- **Stored data**
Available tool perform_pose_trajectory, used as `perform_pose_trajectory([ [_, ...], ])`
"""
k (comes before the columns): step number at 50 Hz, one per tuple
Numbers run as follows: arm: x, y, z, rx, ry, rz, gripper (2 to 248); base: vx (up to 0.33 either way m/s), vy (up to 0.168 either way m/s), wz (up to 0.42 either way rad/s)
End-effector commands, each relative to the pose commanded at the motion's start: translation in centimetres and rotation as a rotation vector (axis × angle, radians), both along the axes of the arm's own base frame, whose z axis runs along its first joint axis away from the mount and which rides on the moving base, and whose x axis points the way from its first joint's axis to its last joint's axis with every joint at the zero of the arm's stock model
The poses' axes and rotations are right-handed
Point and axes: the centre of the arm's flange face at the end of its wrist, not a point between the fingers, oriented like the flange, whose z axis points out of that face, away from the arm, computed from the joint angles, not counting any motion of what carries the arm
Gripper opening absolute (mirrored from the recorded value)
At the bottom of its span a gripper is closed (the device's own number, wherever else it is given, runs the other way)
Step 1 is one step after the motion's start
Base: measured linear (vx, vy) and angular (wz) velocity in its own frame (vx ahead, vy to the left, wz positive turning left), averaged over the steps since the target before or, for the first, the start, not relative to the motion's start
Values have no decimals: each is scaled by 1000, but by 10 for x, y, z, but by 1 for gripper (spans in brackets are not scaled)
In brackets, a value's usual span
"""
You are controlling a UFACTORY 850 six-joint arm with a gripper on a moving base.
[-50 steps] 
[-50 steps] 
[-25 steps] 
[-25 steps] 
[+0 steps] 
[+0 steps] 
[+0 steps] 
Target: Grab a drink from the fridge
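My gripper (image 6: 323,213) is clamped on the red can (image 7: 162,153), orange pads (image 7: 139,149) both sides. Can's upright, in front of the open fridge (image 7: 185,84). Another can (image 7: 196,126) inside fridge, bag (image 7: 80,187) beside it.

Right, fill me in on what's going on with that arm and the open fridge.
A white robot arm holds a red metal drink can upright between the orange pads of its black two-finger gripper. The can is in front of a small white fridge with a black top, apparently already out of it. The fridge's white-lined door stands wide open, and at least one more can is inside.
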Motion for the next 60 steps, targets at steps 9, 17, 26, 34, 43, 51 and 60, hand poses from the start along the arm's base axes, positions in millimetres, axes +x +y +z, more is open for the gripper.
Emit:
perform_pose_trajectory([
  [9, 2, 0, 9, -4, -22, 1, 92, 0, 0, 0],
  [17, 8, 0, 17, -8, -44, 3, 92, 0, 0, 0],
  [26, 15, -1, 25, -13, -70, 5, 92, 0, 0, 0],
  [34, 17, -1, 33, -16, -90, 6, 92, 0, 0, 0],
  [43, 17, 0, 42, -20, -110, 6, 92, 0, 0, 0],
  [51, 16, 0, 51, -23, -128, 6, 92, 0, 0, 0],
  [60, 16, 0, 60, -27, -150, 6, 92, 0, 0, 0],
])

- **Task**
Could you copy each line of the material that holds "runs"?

- **Output for this task**
End-effector commands, each relative to the pose commanded at the motion's start: translation in centimetres and rotation as a rotation vector (axis × angle, radians), both along the axes of the arm's own base frame, whose z axis runs along its first joint axis away from the mount and which rides on the moving base, and whose x axis points the way from its first joint's axis to its last joint's axis with every joint at the zero of the arm's stock model
At the bottom of its span a gripper is closed (the device's own number, wherever else it is given, runs the other way)

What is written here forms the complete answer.